Dataset entries

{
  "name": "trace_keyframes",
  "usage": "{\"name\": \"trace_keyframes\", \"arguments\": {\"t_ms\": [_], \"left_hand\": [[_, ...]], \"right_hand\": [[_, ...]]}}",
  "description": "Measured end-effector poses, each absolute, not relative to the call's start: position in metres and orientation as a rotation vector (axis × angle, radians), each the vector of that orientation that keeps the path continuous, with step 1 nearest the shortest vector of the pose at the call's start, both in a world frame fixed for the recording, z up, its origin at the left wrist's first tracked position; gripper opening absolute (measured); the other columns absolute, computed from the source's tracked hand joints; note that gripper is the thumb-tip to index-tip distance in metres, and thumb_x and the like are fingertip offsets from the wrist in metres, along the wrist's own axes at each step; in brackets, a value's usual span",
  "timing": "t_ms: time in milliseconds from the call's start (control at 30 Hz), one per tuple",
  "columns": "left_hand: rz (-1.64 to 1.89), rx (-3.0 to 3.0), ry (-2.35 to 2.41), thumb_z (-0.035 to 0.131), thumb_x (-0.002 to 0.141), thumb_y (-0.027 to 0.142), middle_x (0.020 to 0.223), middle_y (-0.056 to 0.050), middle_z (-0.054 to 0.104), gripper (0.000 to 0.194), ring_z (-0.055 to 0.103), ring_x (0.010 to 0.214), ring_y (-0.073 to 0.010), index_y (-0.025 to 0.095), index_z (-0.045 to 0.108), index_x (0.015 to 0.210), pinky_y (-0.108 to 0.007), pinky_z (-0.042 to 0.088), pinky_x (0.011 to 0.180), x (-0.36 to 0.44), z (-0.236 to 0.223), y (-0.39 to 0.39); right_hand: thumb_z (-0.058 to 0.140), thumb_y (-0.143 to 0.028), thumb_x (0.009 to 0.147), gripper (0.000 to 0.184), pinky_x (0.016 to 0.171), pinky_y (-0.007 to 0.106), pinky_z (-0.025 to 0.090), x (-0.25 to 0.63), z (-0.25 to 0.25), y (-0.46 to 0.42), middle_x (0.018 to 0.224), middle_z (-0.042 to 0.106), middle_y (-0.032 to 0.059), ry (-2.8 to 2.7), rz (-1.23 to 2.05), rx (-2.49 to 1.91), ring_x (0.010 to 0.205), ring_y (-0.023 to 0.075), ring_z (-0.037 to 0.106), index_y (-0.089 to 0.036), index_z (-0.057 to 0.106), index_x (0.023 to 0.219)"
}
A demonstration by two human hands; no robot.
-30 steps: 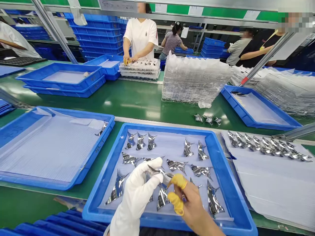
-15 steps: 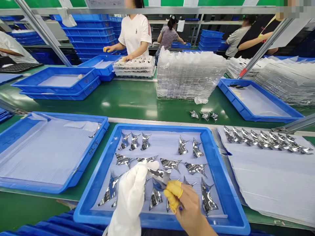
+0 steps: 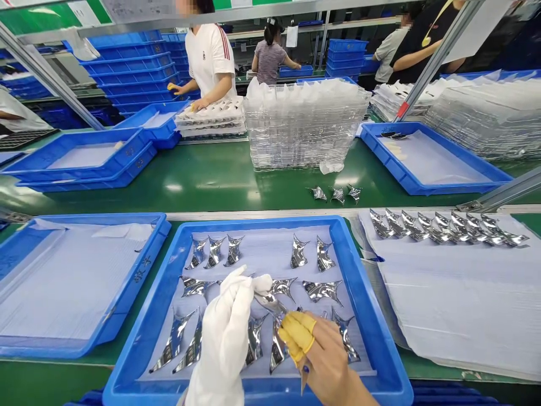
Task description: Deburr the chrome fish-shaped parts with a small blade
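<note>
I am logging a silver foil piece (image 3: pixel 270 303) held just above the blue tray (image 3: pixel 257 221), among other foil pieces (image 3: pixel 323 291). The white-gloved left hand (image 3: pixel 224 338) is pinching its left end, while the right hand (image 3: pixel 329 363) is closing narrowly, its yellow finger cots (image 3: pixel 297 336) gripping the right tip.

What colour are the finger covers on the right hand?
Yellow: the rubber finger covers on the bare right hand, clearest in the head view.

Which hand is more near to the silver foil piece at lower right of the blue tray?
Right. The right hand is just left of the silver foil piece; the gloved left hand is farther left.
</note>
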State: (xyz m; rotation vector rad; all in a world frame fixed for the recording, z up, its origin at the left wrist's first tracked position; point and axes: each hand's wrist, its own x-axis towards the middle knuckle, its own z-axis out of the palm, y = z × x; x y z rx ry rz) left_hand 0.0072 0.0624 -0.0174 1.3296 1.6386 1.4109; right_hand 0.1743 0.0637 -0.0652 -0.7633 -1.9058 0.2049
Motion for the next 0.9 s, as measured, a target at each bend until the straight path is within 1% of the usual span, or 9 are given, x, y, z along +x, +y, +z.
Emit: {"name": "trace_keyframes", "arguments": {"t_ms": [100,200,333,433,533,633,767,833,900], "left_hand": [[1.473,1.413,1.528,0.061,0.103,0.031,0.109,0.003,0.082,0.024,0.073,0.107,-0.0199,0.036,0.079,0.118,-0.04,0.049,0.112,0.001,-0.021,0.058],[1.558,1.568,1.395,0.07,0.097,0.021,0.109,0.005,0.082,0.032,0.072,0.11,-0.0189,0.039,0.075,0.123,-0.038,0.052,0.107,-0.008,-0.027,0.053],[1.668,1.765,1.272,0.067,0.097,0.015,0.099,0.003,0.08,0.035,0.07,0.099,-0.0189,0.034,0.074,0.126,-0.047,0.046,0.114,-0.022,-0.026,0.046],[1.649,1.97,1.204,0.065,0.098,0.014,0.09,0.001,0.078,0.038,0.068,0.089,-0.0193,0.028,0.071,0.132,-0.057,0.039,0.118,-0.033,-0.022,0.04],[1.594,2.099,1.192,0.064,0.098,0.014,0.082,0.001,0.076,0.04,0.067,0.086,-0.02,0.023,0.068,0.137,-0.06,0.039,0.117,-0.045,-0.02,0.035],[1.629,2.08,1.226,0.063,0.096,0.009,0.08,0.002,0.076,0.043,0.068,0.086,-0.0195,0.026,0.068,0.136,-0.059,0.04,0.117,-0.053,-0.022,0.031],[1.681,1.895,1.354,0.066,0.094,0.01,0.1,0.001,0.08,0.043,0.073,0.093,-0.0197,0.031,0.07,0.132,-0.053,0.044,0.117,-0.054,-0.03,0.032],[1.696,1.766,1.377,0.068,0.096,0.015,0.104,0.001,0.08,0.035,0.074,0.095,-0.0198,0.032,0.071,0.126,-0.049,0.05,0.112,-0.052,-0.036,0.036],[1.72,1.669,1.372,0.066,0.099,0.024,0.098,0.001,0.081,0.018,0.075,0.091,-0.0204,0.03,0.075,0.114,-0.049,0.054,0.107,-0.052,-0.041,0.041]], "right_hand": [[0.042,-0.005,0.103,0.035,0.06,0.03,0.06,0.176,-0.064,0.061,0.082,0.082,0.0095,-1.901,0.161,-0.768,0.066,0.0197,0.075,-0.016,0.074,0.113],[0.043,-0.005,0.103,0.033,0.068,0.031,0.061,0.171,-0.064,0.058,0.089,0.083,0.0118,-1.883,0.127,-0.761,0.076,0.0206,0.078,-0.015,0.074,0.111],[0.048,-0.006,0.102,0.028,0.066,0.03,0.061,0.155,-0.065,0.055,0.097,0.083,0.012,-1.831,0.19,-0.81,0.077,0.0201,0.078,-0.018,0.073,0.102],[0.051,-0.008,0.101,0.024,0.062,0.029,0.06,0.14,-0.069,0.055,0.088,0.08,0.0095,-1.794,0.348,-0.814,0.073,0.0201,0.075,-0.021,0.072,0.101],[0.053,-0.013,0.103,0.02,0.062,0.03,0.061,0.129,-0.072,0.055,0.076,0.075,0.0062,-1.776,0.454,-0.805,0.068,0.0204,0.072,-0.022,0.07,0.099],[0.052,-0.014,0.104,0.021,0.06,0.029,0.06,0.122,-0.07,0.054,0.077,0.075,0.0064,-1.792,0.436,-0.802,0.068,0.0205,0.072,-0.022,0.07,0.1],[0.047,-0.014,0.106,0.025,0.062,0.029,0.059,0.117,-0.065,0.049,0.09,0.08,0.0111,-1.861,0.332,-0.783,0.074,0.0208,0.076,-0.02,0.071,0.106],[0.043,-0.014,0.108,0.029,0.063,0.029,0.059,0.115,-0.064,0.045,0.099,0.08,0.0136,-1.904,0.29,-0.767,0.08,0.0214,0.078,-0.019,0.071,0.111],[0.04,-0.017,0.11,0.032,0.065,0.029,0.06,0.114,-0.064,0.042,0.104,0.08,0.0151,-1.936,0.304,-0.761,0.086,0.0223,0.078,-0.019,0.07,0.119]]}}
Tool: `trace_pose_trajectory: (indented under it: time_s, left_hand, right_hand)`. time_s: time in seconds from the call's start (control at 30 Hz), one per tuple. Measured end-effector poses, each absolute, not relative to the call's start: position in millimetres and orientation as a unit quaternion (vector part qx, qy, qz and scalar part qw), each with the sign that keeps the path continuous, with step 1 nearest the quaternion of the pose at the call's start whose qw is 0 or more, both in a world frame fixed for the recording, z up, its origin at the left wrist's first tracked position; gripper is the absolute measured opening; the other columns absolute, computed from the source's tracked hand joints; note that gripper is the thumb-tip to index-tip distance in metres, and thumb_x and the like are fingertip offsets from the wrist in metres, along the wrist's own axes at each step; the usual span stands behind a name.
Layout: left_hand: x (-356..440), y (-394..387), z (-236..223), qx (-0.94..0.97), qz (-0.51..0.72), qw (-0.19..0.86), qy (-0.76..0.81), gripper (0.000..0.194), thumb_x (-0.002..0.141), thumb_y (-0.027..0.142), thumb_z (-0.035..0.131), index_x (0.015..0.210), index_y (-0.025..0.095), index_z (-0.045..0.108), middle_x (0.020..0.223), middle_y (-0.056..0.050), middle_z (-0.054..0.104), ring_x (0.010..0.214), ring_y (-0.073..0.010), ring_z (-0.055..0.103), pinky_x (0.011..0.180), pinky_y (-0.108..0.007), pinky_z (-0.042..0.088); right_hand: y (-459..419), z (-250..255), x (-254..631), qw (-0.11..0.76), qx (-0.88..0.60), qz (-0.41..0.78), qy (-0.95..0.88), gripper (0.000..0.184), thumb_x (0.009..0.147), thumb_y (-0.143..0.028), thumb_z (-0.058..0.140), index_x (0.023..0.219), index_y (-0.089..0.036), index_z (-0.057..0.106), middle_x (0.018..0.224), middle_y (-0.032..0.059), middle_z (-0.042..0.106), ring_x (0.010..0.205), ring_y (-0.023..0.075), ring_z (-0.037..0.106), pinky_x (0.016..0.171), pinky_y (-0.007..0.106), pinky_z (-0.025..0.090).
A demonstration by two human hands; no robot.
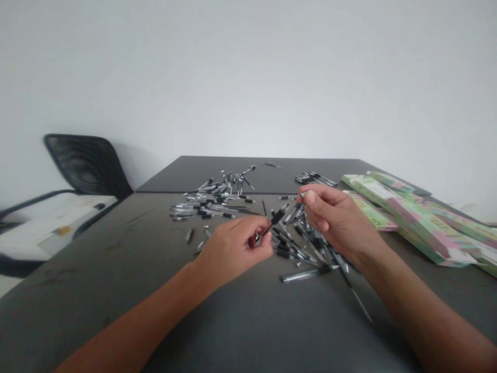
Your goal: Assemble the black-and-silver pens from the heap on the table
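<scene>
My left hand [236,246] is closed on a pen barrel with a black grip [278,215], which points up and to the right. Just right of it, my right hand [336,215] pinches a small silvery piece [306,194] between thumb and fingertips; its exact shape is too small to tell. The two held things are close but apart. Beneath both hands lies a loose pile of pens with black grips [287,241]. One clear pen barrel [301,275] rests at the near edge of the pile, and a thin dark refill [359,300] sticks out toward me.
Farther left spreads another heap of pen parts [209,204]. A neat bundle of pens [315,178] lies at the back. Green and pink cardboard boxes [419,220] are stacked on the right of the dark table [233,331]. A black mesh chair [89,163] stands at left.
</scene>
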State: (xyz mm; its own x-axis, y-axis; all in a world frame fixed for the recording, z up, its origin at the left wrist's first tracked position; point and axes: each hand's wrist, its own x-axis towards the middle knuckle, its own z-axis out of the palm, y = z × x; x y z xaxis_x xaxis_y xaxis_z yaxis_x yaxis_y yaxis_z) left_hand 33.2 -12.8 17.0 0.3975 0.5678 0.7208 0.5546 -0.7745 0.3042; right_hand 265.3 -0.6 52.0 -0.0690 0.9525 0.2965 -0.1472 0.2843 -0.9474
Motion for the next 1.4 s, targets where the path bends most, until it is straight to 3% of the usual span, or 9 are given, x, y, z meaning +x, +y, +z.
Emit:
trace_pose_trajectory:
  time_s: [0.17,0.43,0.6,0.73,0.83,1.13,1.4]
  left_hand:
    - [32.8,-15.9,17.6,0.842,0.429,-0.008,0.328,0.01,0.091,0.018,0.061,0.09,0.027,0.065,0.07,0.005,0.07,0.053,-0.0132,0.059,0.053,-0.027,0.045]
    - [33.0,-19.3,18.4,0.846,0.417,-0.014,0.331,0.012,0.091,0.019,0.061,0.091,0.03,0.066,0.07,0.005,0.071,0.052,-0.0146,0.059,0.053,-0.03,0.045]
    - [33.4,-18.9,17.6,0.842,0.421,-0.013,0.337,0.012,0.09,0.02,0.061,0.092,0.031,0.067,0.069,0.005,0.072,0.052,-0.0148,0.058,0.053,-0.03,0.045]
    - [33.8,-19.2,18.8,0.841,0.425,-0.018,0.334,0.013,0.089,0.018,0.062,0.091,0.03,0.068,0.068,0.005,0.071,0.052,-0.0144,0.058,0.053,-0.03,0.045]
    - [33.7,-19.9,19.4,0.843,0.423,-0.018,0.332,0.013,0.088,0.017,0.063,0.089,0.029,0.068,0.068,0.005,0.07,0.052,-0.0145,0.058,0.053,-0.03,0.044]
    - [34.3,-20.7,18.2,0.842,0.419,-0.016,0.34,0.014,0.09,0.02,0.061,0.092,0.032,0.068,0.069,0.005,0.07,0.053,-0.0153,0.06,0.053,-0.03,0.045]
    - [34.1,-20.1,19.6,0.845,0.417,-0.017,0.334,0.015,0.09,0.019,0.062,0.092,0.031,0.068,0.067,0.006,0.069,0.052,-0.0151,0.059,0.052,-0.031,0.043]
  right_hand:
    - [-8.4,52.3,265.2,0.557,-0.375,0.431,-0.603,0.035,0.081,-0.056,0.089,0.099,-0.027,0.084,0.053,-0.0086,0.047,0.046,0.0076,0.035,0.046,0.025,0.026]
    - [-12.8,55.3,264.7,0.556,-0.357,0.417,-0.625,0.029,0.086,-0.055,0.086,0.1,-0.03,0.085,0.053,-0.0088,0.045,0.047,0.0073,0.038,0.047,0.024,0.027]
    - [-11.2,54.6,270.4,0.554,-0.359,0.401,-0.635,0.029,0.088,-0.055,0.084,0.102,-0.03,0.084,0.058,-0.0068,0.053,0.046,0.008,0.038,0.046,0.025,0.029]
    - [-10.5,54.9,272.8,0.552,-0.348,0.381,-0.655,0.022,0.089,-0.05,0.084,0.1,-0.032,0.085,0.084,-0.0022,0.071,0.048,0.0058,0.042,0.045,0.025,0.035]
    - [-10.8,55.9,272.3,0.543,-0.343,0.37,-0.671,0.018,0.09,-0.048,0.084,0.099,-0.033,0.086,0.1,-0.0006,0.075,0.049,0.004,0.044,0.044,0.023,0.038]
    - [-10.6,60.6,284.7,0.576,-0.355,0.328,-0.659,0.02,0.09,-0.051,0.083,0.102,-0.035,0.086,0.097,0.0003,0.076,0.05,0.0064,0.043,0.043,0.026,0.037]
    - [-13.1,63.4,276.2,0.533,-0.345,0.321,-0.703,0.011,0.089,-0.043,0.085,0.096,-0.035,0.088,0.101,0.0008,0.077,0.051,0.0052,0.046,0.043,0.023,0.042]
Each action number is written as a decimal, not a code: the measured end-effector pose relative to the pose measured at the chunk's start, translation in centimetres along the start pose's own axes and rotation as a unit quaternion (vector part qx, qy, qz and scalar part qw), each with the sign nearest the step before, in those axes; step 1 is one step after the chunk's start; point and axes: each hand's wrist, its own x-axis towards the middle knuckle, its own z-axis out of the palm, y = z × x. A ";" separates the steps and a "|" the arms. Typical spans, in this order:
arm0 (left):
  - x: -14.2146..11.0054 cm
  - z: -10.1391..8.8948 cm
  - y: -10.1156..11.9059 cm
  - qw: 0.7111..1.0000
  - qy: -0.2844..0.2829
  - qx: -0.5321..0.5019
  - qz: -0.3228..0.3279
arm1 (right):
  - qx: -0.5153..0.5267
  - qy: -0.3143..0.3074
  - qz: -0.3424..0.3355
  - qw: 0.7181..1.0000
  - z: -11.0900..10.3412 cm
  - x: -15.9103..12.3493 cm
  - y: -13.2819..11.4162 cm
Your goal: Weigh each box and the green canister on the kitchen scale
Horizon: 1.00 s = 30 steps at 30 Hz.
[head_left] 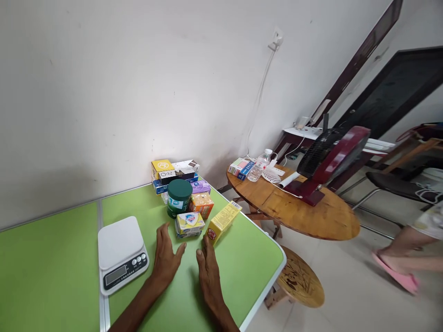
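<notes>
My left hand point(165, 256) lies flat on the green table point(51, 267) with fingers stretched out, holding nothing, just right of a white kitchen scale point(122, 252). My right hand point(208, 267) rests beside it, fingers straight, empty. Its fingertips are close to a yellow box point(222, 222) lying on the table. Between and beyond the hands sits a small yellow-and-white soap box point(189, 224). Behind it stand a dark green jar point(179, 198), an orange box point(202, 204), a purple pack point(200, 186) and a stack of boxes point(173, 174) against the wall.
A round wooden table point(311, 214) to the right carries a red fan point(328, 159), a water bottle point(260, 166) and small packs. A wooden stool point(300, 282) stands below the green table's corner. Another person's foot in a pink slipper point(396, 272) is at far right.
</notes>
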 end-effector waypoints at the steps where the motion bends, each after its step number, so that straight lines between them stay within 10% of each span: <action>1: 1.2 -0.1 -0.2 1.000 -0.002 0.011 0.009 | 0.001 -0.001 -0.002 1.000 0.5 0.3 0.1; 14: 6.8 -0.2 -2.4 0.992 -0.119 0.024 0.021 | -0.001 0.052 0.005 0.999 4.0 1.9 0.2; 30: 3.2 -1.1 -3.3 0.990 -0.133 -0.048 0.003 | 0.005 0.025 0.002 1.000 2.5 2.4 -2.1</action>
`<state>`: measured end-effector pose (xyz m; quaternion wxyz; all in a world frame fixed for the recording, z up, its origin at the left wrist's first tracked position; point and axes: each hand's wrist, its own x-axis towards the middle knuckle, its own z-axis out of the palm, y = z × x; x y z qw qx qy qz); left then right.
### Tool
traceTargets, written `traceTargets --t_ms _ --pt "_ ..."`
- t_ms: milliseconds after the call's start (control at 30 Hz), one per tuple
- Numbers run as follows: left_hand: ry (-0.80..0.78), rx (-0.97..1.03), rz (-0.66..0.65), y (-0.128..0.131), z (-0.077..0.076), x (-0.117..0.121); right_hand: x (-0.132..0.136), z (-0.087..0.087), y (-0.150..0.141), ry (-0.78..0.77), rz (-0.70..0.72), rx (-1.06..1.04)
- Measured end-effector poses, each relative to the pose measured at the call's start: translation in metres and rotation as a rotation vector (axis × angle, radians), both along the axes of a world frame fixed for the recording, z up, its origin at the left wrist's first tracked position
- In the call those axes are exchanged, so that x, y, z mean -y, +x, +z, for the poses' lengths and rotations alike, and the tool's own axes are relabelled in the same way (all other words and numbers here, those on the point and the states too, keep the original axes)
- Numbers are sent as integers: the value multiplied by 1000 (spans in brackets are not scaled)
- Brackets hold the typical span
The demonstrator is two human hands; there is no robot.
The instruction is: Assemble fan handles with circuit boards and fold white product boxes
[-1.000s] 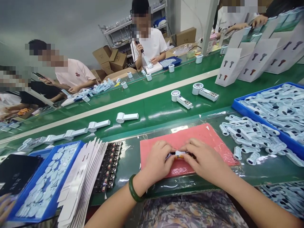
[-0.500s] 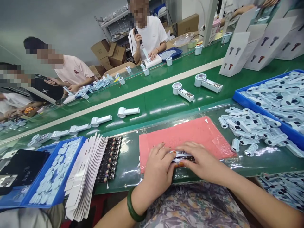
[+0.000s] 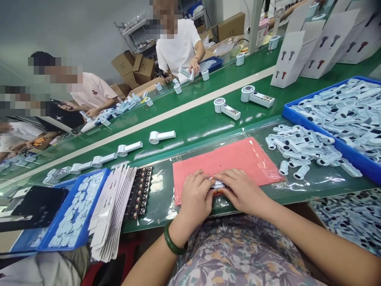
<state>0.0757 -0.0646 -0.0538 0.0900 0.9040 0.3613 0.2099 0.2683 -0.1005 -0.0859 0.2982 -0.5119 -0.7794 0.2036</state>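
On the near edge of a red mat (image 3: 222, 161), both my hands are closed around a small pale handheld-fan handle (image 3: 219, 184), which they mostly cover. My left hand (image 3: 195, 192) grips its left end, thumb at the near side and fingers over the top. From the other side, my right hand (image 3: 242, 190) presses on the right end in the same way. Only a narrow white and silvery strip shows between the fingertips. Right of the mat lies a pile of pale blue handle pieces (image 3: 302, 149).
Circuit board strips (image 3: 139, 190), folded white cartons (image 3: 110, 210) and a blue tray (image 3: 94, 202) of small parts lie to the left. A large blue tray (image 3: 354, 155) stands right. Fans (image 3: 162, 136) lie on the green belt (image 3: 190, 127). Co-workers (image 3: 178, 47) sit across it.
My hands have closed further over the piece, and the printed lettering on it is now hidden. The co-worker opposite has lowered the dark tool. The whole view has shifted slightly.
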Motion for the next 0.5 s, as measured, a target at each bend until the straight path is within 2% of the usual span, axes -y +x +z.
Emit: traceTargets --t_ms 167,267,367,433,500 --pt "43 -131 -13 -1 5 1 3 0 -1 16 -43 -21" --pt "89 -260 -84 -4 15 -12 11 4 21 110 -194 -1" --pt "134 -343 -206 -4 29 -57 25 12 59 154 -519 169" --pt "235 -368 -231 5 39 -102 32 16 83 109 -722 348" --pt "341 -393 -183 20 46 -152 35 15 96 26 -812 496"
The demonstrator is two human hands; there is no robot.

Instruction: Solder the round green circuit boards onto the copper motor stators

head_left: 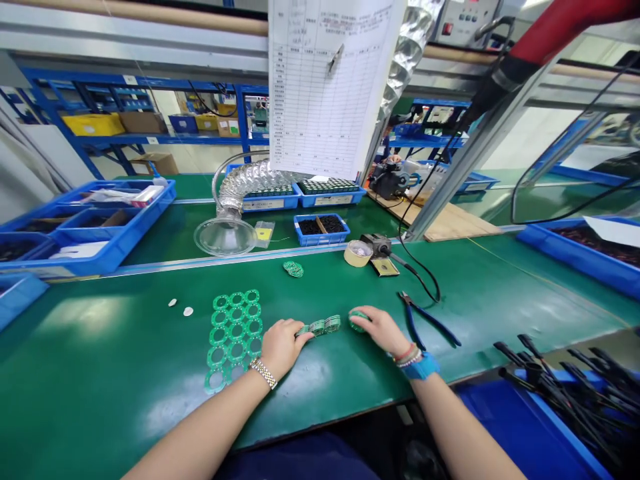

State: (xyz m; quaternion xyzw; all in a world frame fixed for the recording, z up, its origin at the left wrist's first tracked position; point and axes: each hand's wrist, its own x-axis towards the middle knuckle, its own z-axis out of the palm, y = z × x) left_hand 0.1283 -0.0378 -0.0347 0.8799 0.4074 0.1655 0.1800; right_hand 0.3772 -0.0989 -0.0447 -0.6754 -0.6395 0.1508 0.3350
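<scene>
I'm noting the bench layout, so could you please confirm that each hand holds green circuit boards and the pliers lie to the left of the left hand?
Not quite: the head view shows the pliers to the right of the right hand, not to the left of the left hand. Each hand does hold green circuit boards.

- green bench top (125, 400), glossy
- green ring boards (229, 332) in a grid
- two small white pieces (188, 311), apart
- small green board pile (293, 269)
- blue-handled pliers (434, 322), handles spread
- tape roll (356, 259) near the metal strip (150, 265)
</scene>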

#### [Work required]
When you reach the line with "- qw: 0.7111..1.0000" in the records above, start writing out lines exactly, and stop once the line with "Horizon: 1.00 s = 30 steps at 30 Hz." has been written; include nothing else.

#### [Result of the exercise]
  - qw: 0.7111..1.0000
  - qy: -0.2844..0.2829
  - qx: -0.5321..0.5019
  - qz: -0.3228..0.3279
arm1 (right):
  - qx: -0.5153..0.5267
  - qy: -0.3143..0.3074
  - qz: -0.3424..0.3355
  - qw: 0.7181..1.0000
  - z: -11.0900..10.3412 cm
  - x: -15.9103..12.3493 cm
  - y: -13.2819..11.4162 cm
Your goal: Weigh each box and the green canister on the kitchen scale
Horizon: 1.00 s = 30 steps at 30 Hz.

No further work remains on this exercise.